# Guess what the next number in this sequence is:



## gavnasty (Jun 9, 2010)

I took my linguistics final today. This was an extra credit question, and I had no idea what the answer was:

Guess what the next number in this sequence is:
12, 1 , 2, 25, 18, 9, 14, 20, ___

It has nothing to do with the subject matter of the course (I don't think). anyway, I _guessed_ 7 because the instructions say 'guess.' Hopefully that gets me the extra credit.

There are some smart people here right? What's the next number?


----------



## koreancuber (Jun 9, 2010)

http://www.artofproblemsolving.com/Forum/index.php?


----------



## TheMachanga (Jun 9, 2010)

42


----------



## vcuber13 (Jun 9, 2010)

TheMachanga said:


> 42



How do you figure?


----------



## oprah62 (Jun 9, 2010)

42


----------



## musicninja17 (Jun 9, 2010)

42.


----------



## Cyrus C. (Jun 9, 2010)

vcuber13 said:


> TheMachanga said:
> 
> 
> > 42
> ...



42 is the meaning of life.


----------



## martin8768 (Jun 9, 2010)

musicninja17 said:


> 42.



this


----------



## Edward (Jun 9, 2010)

I'm sure he was looking for a serious answer, and IMO he deserves one. Gawd, what happened. I have no idea how to figure it out, those are just my 1.5 cents.


----------



## miniGOINGS (Jun 9, 2010)

1.5

Cause Edward says so.


----------



## StachuK1992 (Jun 9, 2010)

3 1 2 7 9 5 2 
10 16 4 6


hrm, I pick 16, which is only somewhat guessing? 
I'm still thinking, though.


----------



## oprah62 (Jun 9, 2010)

Edward said:


> I'm sure he was looking for a serious answer, and IMO he deserves one. Gawd, what happened. I have no idea how to figure it out, those are just my 1.5 cents.



you fail. 42 is the answer









maybe


----------



## Neo63 (Jun 9, 2010)

hmm OEIS didn't turn up anything, so I guess it's something really obscure.

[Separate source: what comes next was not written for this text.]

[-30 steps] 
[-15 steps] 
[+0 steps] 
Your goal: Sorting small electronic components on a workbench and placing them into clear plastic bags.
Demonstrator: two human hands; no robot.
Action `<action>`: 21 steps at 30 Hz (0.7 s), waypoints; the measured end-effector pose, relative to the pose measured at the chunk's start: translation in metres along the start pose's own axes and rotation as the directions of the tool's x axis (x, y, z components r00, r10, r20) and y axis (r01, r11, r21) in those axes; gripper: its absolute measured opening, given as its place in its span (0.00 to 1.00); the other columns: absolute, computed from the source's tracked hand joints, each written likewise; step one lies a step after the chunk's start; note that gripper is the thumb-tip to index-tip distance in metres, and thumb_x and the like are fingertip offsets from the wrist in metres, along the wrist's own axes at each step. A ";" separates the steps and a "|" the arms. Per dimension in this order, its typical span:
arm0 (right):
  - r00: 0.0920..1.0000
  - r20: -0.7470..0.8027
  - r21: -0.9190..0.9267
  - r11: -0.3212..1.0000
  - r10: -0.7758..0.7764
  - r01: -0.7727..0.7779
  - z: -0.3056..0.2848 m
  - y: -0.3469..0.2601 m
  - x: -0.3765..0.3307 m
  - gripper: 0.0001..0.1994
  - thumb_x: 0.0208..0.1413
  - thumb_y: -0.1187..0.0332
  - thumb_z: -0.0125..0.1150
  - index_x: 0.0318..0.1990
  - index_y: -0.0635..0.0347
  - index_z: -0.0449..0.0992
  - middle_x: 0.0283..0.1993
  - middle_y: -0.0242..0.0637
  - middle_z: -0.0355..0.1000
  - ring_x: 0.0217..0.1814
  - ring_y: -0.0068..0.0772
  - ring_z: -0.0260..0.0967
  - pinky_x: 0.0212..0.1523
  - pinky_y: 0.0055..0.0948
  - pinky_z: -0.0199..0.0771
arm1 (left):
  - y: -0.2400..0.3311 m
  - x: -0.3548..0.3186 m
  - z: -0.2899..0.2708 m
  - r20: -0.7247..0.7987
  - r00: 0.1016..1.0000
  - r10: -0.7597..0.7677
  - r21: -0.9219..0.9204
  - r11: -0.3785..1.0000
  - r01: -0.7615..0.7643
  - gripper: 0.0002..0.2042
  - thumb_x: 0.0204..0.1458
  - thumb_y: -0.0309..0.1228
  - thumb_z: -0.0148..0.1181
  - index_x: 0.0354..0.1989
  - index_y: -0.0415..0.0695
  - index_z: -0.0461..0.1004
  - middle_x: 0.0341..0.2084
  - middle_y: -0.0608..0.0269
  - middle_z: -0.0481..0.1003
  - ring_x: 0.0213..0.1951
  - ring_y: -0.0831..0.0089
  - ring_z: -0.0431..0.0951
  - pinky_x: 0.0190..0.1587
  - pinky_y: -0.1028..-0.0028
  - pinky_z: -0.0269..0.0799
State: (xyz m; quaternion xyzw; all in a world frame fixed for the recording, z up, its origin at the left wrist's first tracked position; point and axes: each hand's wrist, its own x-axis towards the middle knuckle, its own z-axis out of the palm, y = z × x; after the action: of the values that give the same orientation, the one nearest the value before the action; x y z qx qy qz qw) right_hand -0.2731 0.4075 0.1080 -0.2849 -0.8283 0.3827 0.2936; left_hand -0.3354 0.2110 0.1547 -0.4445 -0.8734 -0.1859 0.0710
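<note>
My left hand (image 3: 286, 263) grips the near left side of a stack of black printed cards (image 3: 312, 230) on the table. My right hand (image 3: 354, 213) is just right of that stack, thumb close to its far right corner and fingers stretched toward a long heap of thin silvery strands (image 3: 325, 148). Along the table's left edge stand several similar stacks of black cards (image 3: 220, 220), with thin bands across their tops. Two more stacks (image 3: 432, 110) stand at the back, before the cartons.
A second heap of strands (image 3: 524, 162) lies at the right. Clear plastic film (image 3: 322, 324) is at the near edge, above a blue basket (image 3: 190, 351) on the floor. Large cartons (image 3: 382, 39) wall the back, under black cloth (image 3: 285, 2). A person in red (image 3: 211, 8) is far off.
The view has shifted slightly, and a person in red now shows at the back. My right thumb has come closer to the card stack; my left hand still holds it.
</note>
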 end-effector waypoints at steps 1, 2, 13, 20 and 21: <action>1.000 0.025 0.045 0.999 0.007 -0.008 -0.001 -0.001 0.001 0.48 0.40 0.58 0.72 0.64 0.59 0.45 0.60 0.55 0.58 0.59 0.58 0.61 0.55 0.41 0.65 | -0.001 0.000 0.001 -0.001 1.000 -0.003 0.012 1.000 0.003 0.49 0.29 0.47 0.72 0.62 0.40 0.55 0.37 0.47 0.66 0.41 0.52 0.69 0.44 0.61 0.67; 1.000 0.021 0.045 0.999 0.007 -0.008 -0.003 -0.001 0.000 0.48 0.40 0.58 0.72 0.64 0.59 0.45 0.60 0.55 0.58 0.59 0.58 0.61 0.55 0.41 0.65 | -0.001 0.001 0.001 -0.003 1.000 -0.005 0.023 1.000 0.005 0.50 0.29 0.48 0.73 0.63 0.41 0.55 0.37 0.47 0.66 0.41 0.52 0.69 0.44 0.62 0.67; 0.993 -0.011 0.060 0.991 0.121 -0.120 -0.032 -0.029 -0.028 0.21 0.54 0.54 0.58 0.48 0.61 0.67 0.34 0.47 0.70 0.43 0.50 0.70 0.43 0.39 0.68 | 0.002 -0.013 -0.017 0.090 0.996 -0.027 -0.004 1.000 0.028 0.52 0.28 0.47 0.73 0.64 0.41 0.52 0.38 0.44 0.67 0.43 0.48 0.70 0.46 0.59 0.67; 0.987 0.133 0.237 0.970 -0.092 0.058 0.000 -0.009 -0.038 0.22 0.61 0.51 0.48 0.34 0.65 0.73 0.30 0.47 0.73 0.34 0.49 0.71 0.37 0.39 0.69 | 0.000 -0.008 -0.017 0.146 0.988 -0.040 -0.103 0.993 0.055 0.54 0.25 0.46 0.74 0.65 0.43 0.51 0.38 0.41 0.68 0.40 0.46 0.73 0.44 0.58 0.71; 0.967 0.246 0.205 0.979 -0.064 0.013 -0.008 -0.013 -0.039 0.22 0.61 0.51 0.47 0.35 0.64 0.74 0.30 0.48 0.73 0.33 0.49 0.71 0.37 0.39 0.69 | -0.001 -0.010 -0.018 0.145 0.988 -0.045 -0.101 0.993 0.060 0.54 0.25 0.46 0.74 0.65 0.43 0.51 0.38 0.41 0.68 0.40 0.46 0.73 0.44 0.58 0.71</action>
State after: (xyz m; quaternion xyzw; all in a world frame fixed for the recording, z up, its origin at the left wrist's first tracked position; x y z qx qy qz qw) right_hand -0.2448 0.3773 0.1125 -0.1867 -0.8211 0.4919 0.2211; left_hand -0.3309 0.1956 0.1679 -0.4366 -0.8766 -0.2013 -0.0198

EDIT: you guys, stop posting 42, it's getting old

EDIT2: I just realized this is for linguistics...I'll ask my friend


----------



## Edward (Jun 9, 2010)

oprah62 said:


> Edward said:
> 
> 
> > I'm sure he was looking for a serious answer, and IMO he deserves one. Gawd, what happened. I have no idea how to figure it out, those are just my 1.5 cents.
> ...



You've been ninja'd ~5 times with the "42" thing, you're unoriginal, you can't even capitalise correctly, and you can't recognize when it's time to be sarcastic and when it's time to give real help. Wrong sir, wrong. It is you that fail.


----------



## Samania (Jun 9, 2010)

If everyone says 42, then it would be nice if they gave a reason or how they found 42.


----------



## oprah62 (Jun 9, 2010)

Edward said:


> oprah62 said:
> 
> 
> > Edward said:
> ...



It is you that fail? Capitalise? Mr. Grammar police fails


----------



## Edward (Jun 9, 2010)

oprah62 said:


> Edward said:
> 
> 
> > oprah62 said:
> ...



There's a difference between pointing out a flaw in your post, and being a grammar police. Please, just stfu.


----------



## Neo63 (Jun 9, 2010)

oprah62 said:


> Edward said:
> 
> 
> > oprah62 said:
> ...



http://dictionary.reference.com/browse/Capitalise
http://en.wiktionary.org/wiki/capitalise
Wrong sir, wrong again


----------



## Cyrus C. (Jun 9, 2010)

oprah62 said:


> Capitalise?


An alternative spelling. Oprah62. Stop hi-jacking his thread.


----------



## oprah62 (Jun 9, 2010)

Neo63 said:


> oprah62 said:
> 
> 
> > Edward said:
> ...



Haha look closer in the first link.


----------



## Logan (Jun 9, 2010)

42 

If you don't know what that means, then you don't get the honor of being called a nerd.


----------



## gavnasty (Jun 9, 2010)

Neo63 said:


> EDIT2: I just realized this is for linguistics...I'll ask my friend



I don't think any of this has to do with linguistics. None of what we learned in the quarter had anything to do with guessing the next number in a sequence.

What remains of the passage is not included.